Leaving out the images, reproduce every line of the data that follows exactly.

[[ Exercise data, beginning ]]

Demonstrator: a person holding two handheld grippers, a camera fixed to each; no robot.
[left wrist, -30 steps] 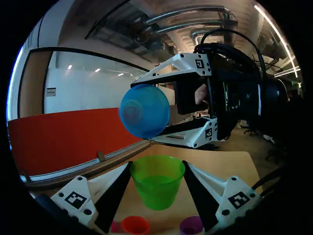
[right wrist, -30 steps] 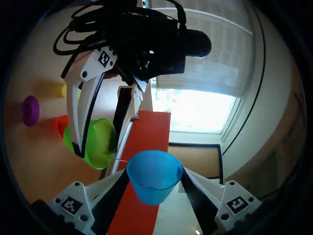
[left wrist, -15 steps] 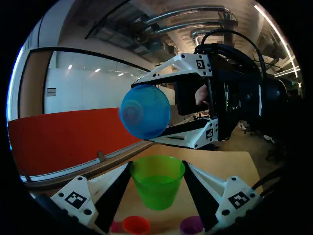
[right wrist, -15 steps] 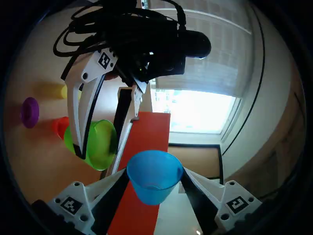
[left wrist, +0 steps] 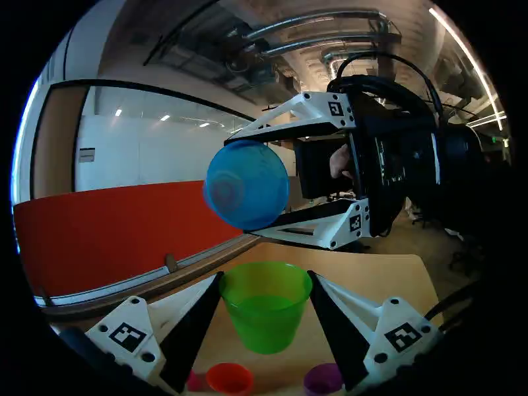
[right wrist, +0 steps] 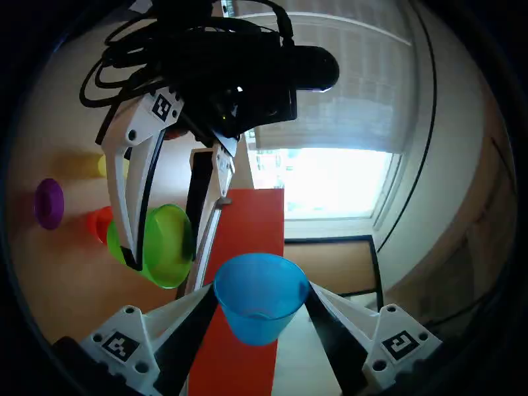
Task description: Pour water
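A small orange cup (left wrist: 228, 378) and a purple cup (left wrist: 323, 379) stand at the near edge of the wooden counter (left wrist: 379, 277), with a yellow cup (right wrist: 102, 165) near them. A red wall panel (left wrist: 112, 231) runs along the left. Pipes (left wrist: 310, 30) cross the ceiling. A bright window (right wrist: 327, 181) has its blind (right wrist: 356, 86) partly drawn.

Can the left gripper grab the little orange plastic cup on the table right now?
Probably not yet. The left gripper is shut on the green plastic cup, so its fingers are full. The small orange plastic cup sits close below on the wooden table, with nothing else between them.
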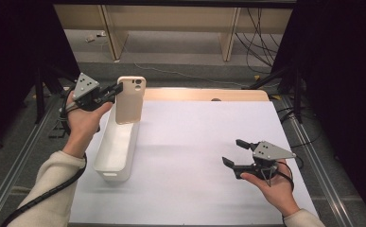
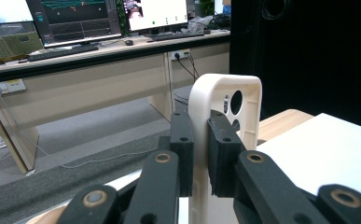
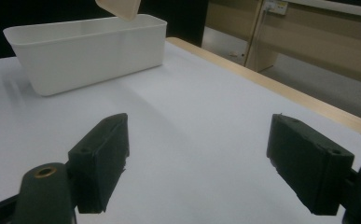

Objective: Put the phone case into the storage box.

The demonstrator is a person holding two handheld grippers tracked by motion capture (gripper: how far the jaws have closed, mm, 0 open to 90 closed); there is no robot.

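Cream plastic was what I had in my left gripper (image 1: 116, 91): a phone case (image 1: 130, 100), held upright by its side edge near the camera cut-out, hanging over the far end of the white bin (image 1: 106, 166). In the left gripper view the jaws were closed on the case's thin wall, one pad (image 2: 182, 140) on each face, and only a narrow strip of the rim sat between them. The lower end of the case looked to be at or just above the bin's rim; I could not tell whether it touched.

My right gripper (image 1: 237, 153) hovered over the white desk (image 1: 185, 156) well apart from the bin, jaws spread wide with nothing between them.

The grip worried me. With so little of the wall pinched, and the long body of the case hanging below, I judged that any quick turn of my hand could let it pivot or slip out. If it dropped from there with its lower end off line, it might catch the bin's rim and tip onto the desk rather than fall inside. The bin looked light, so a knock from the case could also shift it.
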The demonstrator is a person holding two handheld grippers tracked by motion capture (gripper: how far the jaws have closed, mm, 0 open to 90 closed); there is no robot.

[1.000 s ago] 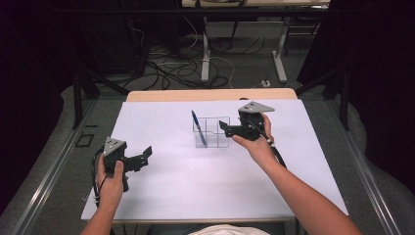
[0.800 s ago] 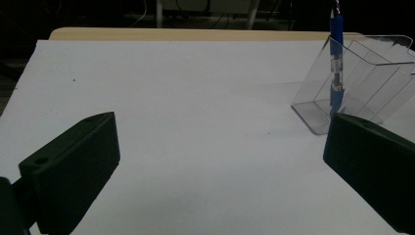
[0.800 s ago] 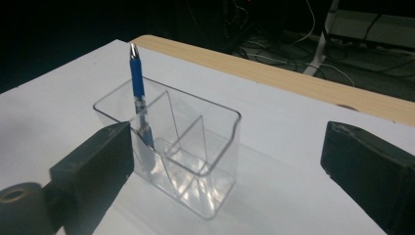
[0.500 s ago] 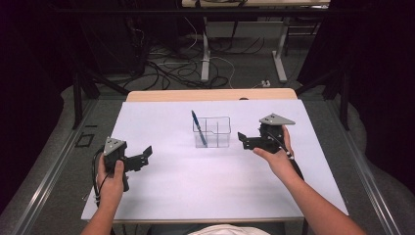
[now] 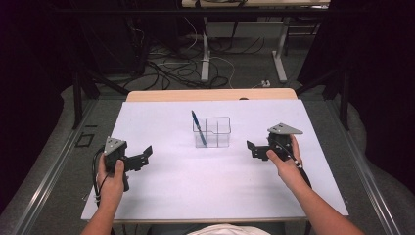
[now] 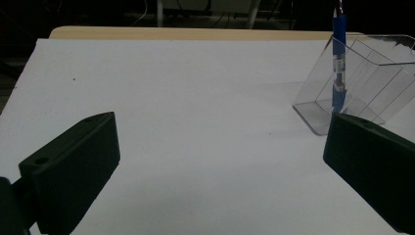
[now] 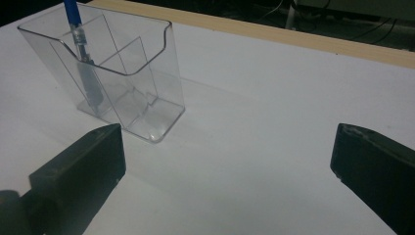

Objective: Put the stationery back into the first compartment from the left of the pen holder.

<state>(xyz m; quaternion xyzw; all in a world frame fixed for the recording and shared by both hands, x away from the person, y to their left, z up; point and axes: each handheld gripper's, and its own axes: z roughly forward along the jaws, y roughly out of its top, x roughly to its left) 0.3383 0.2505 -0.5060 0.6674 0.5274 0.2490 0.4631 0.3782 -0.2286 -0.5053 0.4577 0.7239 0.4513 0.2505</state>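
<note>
A clear plastic holder (image 5: 213,131) with compartments stands on the white table (image 5: 210,186) near its middle. A blue pen (image 5: 197,127) leans in the holder's left compartment, its top sticking out. The same holder (image 7: 112,73) and pen (image 7: 80,44) show close up in the right gripper view, and the holder (image 6: 362,81) with the pen (image 6: 338,63) sits at the right of the left gripper view. My left gripper (image 5: 144,154) is open at the table's left, holding nothing. To the holder's right, my right gripper (image 5: 252,148) is open too, with nothing between its jaws.
A wooden strip (image 5: 210,94) runs along the table's far edge. Beyond it lie cables (image 5: 166,68) on the floor and white desk legs (image 5: 280,49). Metal rails (image 5: 49,166) flank the table on both sides.
My right gripper has drawn back from the holder, moving right and toward the near side. The pen stays in the holder. The left gripper has not moved.
</note>
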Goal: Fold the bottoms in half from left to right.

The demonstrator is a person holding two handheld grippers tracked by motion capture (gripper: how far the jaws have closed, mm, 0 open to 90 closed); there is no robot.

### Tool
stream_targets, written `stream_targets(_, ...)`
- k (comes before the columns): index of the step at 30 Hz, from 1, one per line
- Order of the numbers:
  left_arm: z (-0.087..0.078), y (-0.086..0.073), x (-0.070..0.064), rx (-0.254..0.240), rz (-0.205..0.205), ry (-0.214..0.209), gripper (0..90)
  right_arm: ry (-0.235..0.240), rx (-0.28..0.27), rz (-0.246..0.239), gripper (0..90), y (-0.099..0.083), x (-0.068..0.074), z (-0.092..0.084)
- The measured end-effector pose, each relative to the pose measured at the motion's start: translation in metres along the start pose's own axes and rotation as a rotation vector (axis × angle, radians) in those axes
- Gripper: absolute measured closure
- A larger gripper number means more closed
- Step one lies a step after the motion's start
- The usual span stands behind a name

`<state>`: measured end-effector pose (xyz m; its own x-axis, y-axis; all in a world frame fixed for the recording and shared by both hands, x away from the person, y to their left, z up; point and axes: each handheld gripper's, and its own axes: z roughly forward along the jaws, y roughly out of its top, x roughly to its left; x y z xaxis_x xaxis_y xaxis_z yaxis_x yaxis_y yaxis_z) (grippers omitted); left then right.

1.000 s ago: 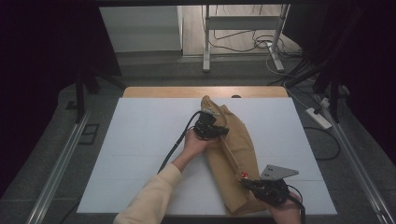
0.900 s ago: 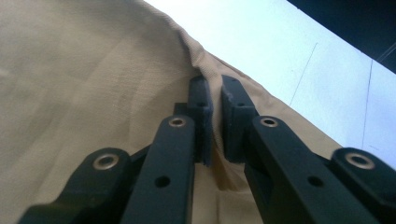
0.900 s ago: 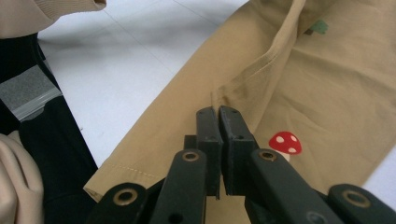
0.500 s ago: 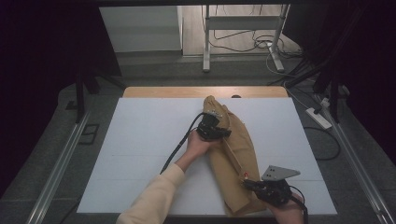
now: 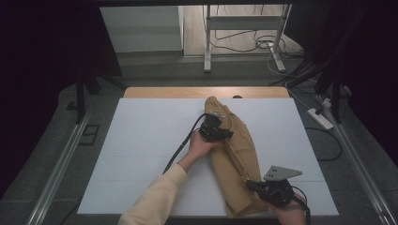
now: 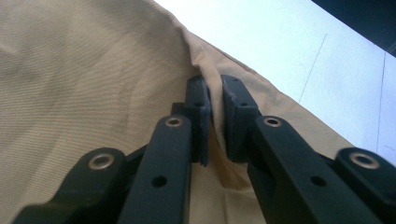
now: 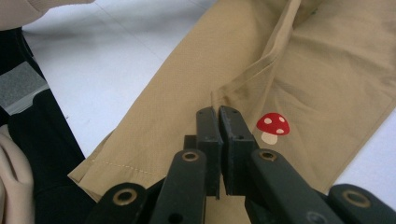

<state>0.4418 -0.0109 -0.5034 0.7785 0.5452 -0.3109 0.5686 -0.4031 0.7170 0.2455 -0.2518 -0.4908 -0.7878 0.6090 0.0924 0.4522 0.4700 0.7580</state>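
No readable text; mushroom emblem [image 7: 272, 127] on tan garment [image 7: 327, 84]

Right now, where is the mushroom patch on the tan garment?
In the right gripper view, the red mushroom patch sits on the tan garment, just right of the right gripper.

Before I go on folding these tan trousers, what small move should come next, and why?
Probably lift both grippers together and carry the fabric over. The left gripper and right gripper each pinch a fold of the trousers, which lie flat on the table.
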Motion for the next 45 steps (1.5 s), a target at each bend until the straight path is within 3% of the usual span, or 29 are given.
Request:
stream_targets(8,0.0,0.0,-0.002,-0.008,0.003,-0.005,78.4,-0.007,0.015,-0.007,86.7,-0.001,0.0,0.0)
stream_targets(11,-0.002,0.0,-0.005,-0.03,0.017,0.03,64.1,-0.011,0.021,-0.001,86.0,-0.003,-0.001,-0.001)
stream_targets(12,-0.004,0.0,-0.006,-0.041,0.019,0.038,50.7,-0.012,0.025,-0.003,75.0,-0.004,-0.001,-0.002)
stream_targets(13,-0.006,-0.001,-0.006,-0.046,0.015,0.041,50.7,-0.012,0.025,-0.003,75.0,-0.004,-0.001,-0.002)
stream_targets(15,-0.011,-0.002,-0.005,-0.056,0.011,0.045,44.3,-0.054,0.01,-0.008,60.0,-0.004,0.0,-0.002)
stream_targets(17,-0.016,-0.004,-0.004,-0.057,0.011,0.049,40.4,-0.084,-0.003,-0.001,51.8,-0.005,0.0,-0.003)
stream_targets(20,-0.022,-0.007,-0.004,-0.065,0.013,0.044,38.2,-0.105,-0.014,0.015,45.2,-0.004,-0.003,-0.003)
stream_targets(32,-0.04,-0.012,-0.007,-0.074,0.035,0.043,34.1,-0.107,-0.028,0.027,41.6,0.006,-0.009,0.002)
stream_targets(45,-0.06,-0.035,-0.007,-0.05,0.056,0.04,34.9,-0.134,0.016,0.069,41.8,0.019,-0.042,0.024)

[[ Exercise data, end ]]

Solution to this exercise>
Demonstrator: a person holding two handheld grippers, a camera fixed to each; no robot.
[left wrist, -30 steps] 
[right wrist, -30 steps] 
[left wrist, -15 steps] 
[right wrist, -15 steps] 
[left wrist, +0 steps] 
[right wrist, +0 steps] 
Task description: Pour water
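A small orange cup (left wrist: 228, 378) and a purple cup (left wrist: 323, 379) stand at the near edge of the wooden counter (left wrist: 379, 277), with a yellow cup (right wrist: 102, 165) near them. A red wall panel (left wrist: 112, 231) runs along the left. Pipes (left wrist: 310, 30) cross the ceiling. A bright window (right wrist: 327, 181) has its blind (right wrist: 356, 86) partly drawn.

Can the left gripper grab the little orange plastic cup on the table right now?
Probably not yet. The left gripper is shut on the green plastic cup, so its fingers are full. The small orange plastic cup sits close below on the wooden table, with nothing else between them.
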
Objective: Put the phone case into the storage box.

The demonstrator is a person holding two handheld grippers tracked by motion capture (gripper: how far the jaws have closed, mm, 0 open to 90 closed); there is no robot.

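Cream plastic was what I had in my left gripper (image 1: 116, 91): a phone case (image 1: 130, 100), held upright by its side edge near the camera cut-out, hanging over the far end of the white bin (image 1: 106, 166). In the left gripper view the jaws were closed on the case's thin wall, one pad (image 2: 182, 140) on each face, and only a narrow strip of the rim sat between them. The lower end of the case looked to be at or just above the bin's rim; I could not tell whether it touched.

My right gripper (image 1: 237, 153) hovered over the white desk (image 1: 185, 156) well apart from the bin, jaws spread wide with nothing between them.

The grip worried me. With so little of the wall pinched, and the long body of the case hanging below, I judged that any quick turn of my hand could let it pivot or slip out. If it dropped from there with its lower end off line, it might catch the bin's rim and tip onto the desk rather than fall inside. The bin looked light, so a knock from the case could also shift it.
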The demonstrator is a person holding two handheld grippers tracked by motion capture (gripper: how far the jaws have closed, mm, 0 open to 90 closed); there is no robot.

[1.000 s ago] 
[0.800 s ago] 
[0.800 s ago] 
[0.500 s ago] 
[now] 
[now] 
[now] 

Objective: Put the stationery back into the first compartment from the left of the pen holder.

<state>(xyz m; quaternion xyzw; all in a world frame fixed for the recording and shared by both hands, x away from the person, y to their left, z up; point and axes: each handheld gripper's, and its own axes: z roughly forward along the jaws, y roughly out of its top, x roughly to its left) 0.3383 0.2505 -0.5060 0.6674 0.5274 0.2490 0.4631 0.3782 -0.2286 -0.5053 0.4577 0.7239 0.4513 0.2505</state>
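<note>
A clear plastic holder (image 5: 213,131) with compartments stands on the white table (image 5: 210,186) near its middle. A blue pen (image 5: 197,127) leans in the holder's left compartment, its top sticking out. The same holder (image 7: 112,73) and pen (image 7: 80,44) show close up in the right gripper view, and the holder (image 6: 362,81) with the pen (image 6: 338,63) sits at the right of the left gripper view. My left gripper (image 5: 144,154) is open at the table's left, holding nothing. To the holder's right, my right gripper (image 5: 252,148) is open too, with nothing between its jaws.
A wooden strip (image 5: 210,94) runs along the table's far edge. Beyond it lie cables (image 5: 166,68) on the floor and white desk legs (image 5: 280,49). Metal rails (image 5: 49,166) flank the table on both sides.
My right gripper has drawn back from the holder, moving right and toward the near side. The pen stays in the holder. The left gripper has not moved.
</note>
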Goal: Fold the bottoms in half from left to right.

The demonstrator is a person holding two handheld grippers tracked by motion capture (gripper: how far the jaws have closed, mm, 0 open to 90 closed); there is no robot.

### Tool
stream_targets, written `stream_targets(_, ...)`
- k (comes before the columns): index of the step at 30 Hz, from 1, one per line
- Order of the numbers:
  left_arm: z (-0.087..0.078), y (-0.086..0.073), x (-0.070..0.064), rx (-0.254..0.240), rz (-0.205..0.205), ry (-0.214..0.209), gripper (0..90)
  right_arm: ry (-0.235..0.240), rx (-0.28..0.27), rz (-0.246..0.239), gripper (0..90), y (-0.099..0.083), x (-0.068..0.074), z (-0.092..0.084)
- The measured end-effector pose, each relative to the pose measured at the motion's start: translation in metres along the start pose's own axes and rotation as a rotation vector (axis × angle, radians) in those axes
- Gripper: absolute measured closure
- A larger gripper number means more closed
- Step one lies a step after the motion's start
- The usual span stands behind a name

`<state>`: measured end-effector pose (xyz m; its own x-axis, y-axis; all in a world frame fixed for the recording and shared by both hands, x away from the person, y to their left, z up; point and axes: each handheld gripper's, and its own axes: z roughly forward along the jaws, y roughly out of its top, x roughly to its left; x y z xaxis_x xaxis_y xaxis_z yaxis_x yaxis_y yaxis_z) (grippers omitted); left then right.

1.000 s ago: 
0.900 s ago: 
0.900 s ago: 
0.500 s ago: 
now: 
now: 
now: 

<state>0.4418 -0.0109 -0.5034 0.7785 0.5452 -0.3109 0.5686 -0.4031 0.7170 0.2455 -0.2518 -0.4908 -0.7878 0.6090 0.0924 0.4522 0.4700 0.7580</state>
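No readable text; mushroom emblem [image 7: 272, 127] on tan garment [image 7: 327, 84]

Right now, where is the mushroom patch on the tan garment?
In the right gripper view, the red mushroom patch sits on the tan garment, just right of the right gripper.

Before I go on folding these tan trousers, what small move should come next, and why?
Probably lift both grippers together and carry the fabric over. The left gripper and right gripper each pinch a fold of the trousers, which lie flat on the table.
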Motion for the next 45 steps (1.5 s), a target at each bend until the straight path is within 3% of the usual span, or 29 are given.
Request:
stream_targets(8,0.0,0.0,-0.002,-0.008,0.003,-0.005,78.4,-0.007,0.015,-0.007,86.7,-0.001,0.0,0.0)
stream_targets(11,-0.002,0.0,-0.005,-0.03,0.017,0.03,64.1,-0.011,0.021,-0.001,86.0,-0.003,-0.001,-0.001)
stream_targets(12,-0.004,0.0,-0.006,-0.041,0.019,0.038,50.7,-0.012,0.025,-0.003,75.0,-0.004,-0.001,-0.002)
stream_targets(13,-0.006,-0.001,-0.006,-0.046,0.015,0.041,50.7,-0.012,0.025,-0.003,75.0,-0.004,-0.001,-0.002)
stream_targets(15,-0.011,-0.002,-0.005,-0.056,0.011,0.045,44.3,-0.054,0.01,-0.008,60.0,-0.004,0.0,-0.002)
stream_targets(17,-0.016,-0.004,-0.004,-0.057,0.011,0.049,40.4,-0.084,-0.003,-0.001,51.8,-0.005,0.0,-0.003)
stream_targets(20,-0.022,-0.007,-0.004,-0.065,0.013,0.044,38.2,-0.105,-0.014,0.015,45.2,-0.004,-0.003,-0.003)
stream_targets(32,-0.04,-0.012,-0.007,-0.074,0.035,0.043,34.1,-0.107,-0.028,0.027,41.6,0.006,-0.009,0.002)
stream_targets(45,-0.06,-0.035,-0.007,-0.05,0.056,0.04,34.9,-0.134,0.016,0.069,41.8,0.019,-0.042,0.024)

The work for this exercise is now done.